▸ DATA BELOW:
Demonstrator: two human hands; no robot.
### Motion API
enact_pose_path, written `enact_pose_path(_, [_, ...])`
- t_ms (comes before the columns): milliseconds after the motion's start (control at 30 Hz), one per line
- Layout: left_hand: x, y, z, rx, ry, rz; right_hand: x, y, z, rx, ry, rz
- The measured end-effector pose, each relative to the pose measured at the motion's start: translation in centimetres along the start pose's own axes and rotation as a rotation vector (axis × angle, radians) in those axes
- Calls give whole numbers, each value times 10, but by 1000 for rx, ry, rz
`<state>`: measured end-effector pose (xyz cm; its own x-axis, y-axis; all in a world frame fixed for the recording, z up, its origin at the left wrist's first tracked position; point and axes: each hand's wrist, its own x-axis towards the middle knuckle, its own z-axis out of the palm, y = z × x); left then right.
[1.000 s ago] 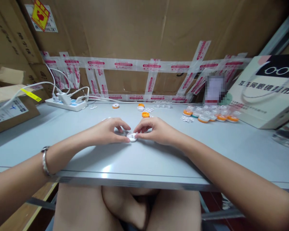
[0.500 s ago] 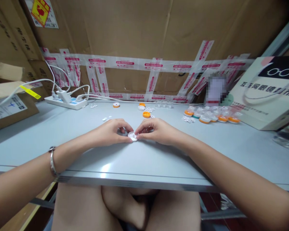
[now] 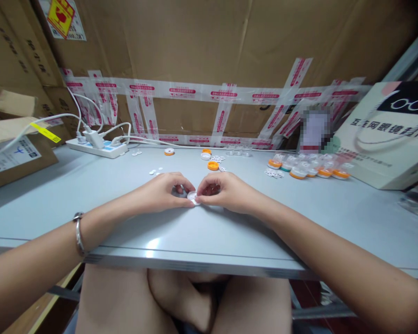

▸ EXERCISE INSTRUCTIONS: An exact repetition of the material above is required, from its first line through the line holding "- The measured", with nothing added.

▸ FINISHED EXERCISE:
Demonstrator: two human hands; no robot.
### Motion API
enact_pose_path, written `enact_pose_path(_, [_, ...])`
- t_ms (comes before the columns): milliseconds after the motion's start (control at 30 Hz), one per line
- Layout: left_hand: x, y, z, rx, ry, rz; right_hand: x, y, z, rx, ry, rz
- The measured end-effector pose, each relative to the pose measured at the motion's start: translation in centimetres along the start pose's own axes and rotation as a rotation vector (axis × angle, radians) in those axes

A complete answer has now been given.